[Stored dataset items]
────────────────────────────────────────
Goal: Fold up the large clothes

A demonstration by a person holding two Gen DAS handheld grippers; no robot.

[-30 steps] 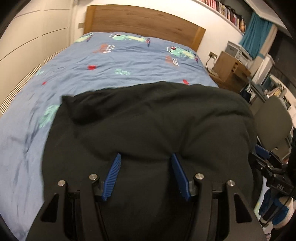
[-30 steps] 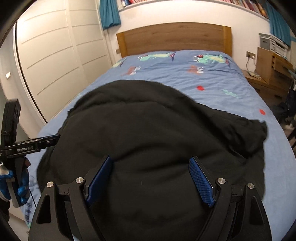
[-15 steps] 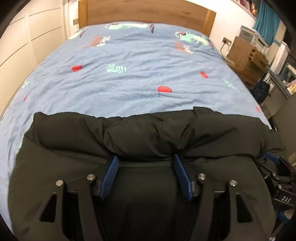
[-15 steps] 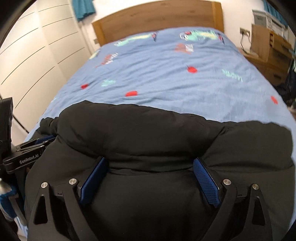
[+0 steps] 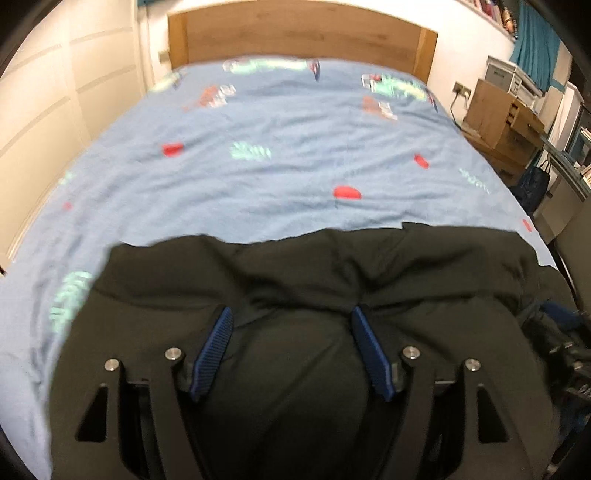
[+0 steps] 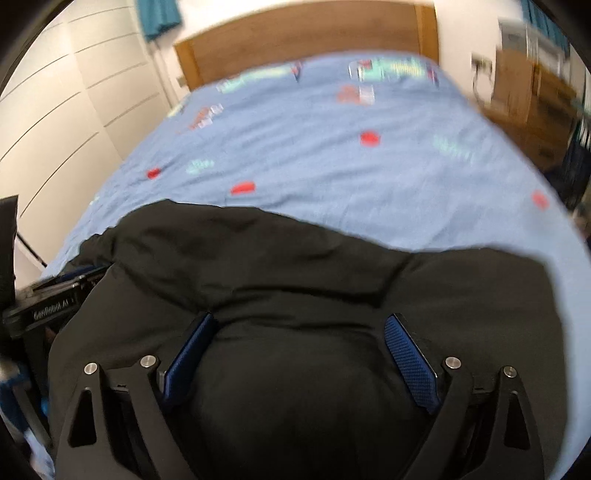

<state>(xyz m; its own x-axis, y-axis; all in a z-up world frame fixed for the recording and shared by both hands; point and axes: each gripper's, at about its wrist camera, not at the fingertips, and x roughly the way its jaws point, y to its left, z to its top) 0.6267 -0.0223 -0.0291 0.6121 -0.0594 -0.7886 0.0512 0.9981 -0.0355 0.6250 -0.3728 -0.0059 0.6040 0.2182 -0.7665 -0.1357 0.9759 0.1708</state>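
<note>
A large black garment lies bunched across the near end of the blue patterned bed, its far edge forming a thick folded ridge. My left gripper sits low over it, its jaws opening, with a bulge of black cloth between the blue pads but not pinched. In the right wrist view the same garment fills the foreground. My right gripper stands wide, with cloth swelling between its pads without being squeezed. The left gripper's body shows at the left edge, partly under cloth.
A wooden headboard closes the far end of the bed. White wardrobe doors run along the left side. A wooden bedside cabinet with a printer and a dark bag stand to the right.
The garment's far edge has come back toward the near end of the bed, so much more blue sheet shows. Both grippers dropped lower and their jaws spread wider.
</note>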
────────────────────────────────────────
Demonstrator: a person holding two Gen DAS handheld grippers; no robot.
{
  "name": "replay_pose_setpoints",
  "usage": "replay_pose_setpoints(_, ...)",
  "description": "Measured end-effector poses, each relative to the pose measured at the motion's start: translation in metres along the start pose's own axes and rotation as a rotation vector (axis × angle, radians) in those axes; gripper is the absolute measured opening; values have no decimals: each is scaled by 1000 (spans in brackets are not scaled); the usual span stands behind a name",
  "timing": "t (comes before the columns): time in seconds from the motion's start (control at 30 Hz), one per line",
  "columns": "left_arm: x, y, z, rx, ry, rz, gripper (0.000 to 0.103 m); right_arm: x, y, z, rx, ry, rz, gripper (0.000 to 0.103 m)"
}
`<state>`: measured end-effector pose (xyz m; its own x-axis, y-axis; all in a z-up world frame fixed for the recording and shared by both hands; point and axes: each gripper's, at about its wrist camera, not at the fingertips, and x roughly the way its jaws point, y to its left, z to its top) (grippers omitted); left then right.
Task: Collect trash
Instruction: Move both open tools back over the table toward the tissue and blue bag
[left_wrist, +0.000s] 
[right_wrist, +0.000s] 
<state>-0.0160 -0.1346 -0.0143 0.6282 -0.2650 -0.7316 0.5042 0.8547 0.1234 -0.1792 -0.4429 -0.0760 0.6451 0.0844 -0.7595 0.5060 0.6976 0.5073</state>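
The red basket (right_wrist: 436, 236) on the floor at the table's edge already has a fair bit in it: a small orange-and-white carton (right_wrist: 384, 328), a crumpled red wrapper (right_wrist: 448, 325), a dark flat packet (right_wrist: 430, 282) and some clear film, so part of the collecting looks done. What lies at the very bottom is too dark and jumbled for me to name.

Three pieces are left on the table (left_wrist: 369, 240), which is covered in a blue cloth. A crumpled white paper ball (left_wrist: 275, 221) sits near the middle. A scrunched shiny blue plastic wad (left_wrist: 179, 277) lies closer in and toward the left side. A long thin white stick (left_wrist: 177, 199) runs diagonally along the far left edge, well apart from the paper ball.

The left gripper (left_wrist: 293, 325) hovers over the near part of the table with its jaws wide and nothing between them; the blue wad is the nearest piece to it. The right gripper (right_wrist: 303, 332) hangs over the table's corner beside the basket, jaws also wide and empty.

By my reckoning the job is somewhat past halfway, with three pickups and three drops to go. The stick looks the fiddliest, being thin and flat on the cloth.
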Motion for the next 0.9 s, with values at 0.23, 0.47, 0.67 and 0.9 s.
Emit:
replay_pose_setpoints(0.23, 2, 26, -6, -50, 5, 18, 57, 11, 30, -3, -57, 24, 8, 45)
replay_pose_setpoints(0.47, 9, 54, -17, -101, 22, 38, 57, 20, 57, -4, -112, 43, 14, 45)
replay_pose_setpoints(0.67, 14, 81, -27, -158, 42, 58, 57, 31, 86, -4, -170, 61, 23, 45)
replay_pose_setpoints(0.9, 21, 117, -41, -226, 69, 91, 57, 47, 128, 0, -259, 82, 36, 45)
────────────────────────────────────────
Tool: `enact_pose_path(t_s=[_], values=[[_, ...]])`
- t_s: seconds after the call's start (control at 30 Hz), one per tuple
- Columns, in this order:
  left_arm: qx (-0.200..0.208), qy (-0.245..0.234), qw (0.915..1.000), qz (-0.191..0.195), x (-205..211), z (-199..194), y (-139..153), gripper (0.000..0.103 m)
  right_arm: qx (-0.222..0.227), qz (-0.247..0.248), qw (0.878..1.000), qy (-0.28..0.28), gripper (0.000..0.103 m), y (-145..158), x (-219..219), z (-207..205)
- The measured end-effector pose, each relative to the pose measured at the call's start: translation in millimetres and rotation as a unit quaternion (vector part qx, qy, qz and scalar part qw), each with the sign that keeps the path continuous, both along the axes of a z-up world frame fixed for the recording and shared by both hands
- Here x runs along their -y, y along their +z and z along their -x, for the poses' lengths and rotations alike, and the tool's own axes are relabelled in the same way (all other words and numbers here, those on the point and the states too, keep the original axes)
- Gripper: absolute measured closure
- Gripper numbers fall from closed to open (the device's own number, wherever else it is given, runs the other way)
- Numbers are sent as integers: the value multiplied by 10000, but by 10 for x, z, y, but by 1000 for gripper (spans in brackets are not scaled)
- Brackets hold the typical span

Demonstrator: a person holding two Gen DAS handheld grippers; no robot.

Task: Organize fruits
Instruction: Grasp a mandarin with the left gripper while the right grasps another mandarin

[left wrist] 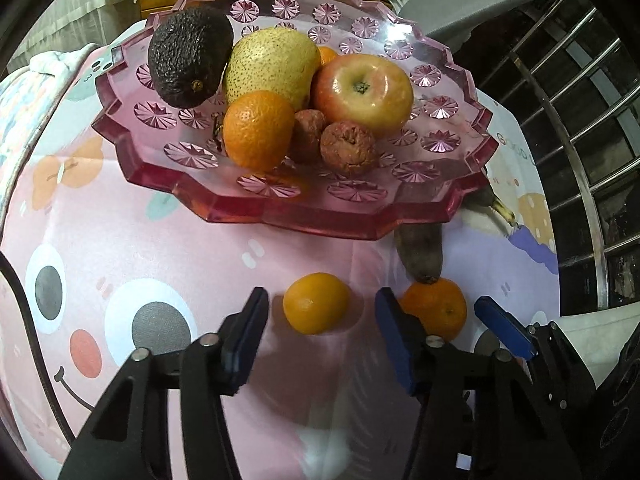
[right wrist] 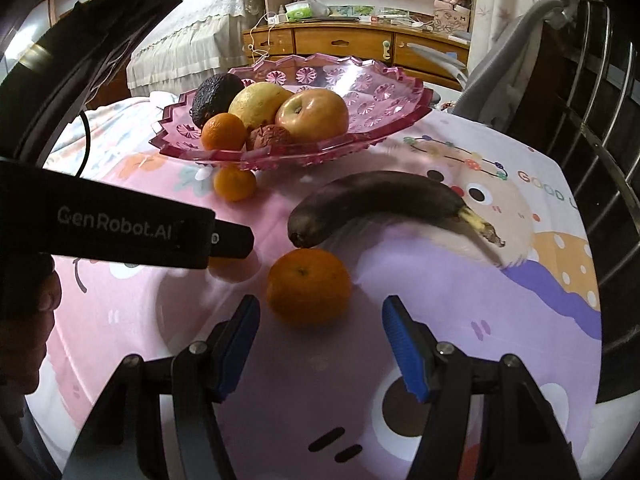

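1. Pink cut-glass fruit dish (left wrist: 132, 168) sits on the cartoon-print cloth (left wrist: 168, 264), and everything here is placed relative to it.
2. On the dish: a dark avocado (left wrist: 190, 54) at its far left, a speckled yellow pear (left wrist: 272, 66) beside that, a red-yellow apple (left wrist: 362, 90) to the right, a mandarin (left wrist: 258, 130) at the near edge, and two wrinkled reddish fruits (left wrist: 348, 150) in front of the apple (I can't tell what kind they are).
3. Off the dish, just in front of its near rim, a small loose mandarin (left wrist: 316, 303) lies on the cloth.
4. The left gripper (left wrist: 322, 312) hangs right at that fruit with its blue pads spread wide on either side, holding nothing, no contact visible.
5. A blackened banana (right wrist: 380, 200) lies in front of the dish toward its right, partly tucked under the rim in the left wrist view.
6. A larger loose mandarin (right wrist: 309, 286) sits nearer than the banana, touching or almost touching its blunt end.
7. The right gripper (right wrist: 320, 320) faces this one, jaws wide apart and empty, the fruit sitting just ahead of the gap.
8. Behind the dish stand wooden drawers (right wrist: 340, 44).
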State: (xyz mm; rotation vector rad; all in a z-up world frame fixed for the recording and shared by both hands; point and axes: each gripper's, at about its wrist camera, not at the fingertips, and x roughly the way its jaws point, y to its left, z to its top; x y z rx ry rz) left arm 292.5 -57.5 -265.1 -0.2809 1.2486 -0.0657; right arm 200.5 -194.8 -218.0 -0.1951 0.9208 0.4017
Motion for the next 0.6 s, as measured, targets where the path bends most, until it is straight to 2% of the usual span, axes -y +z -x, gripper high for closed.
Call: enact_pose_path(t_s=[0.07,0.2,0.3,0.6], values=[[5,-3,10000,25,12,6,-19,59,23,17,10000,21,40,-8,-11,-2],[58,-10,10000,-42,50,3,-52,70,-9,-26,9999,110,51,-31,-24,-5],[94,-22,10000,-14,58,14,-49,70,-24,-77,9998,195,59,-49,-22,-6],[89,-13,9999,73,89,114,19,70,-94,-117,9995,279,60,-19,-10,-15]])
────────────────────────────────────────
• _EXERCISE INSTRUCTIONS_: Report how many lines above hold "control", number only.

• _ANSWER FOR THE TASK_: 2